I make music. I write with typewriters. I have a beard. I'm a Mormon.

About Me

Husband to a beautiful and wonderful woman and father of a cute and fun little girl. Aspiring musician and writer: I have played drums in several rock n roll and jazz bands and supported singer-songwriters at the amateur to semi-pro level. I have been writing songs recently, and am also working on a novel. Archivist by profession: I take care of historical manuscripts (mostly from the 20th century) in the southwestern United States. I also enjoy writing with typewriters and quill pens, sealing letters with wax, walking up and down mountains, learning about languages, drinking chocolate and eating chile.

Why I am a Mormon

I was born into the Church but like everyone I have had to find my own conviction ("testimony") and develop it as I have faced life's perplexities. The Book of Mormon has been the strongest factor in keeping my faith through the doubts that I have passed through. Since I was a teenager I have known that it is true. This has formed the foundation of my conviction and dedication to the Church of Jesus Christ of Latter-Day Saints. And it has led me to Christ, reminded me of my debt to Him and the promises and rewards to faith that await beyond current doubts and frustrations. See John 6:68.

How I live my faith

I take care of the library in our local meetinghouse and oversee Sunday School classes in my local congregation (ward). Like nearly all men in the Church, I also am assigned to regularly visit and see to the needs of several families in the ward. I am trying to do this better.

Why is self-reliance important to Mormons? Why do Mormons talk about emergency preparedness?
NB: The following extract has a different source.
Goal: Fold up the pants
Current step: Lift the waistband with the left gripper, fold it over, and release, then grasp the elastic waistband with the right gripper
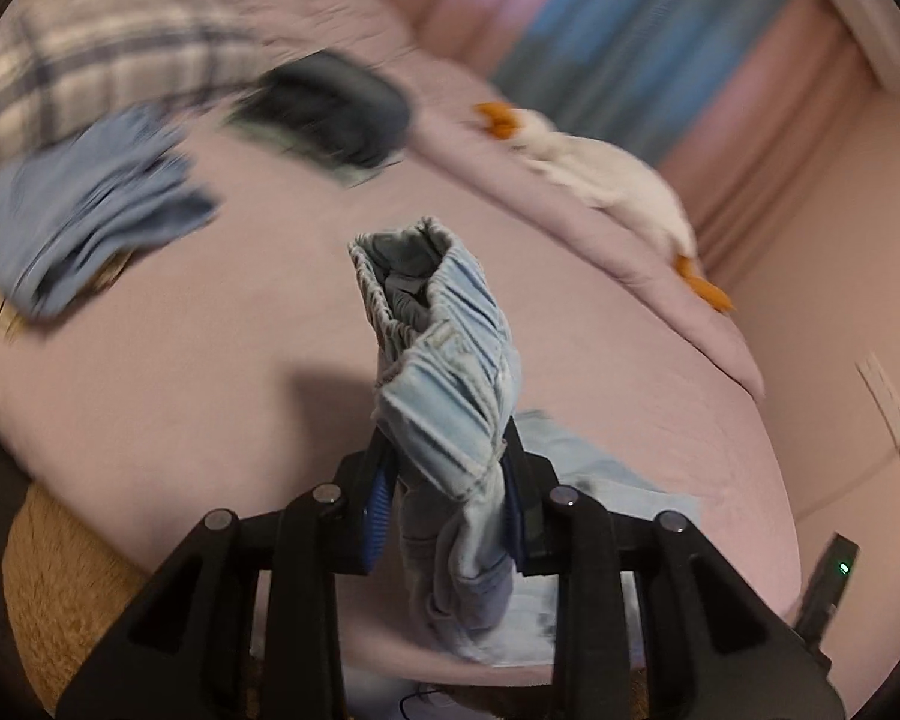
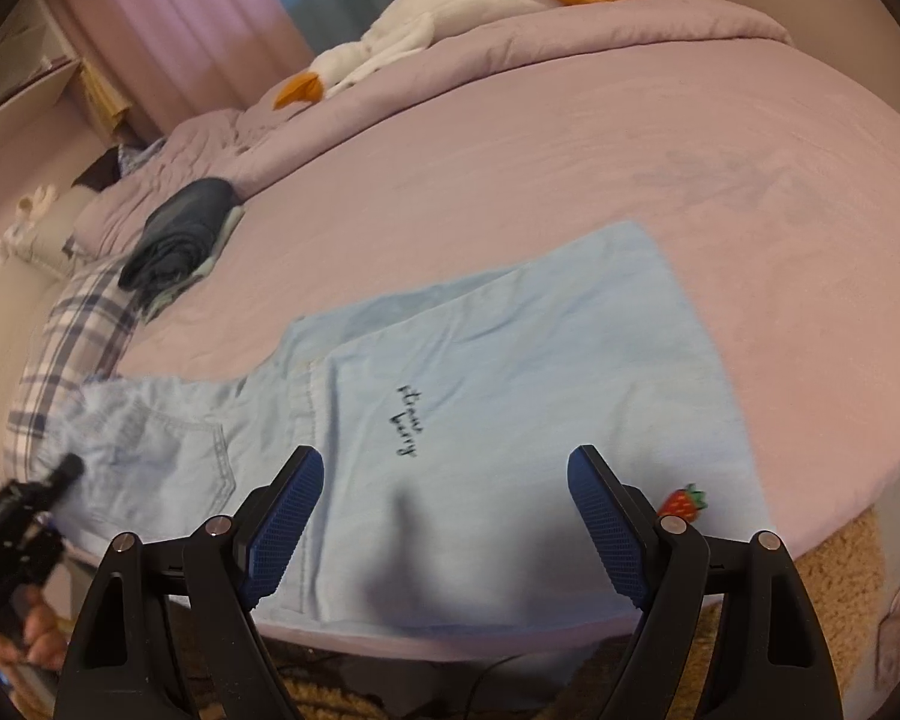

This is one of the outward things that get us a lot of attention. Some might say it has to do with our early history when the members of the Church kept getting kicked out of one place or another, but I don't know. Emergency preparedness is really a practical goal that everyone ought to aim for, isn't it? We do have a very strong practical streak in us. It shows in a do-it-yourself mentality that I see as one of our cultural strengths. The adage "use it up, wear it out, make it do or do without" definitely does come from the pioneer days when people couldn't waste anything. And again, aren't thrift and resourcefulness good values for everyone? You could say it's a Mormon thing, but I see it as one of those universal principles that we just happen to have gotten a reputation for. You could say that since everything we have comes from God, self-reliance is kind of a delusion or illusion. We recognize our total dependence on God (our scriptures say: "Are we not all beggars?"), we don't believe in trusting in the arm of flesh, but we do believe in doing everything in our power to support ourselves materially and achieve material as well as spiritual advancement. This kind of ties in to the pointless "grace vs. works" debate: knowing that what we can do will never be enough to save us doesn't excuse us from still doing it. Show more Show less

Why don’t Mormons drink coffee, tea, or alcohol? What is the Mormon Church’s law of health and proper diet?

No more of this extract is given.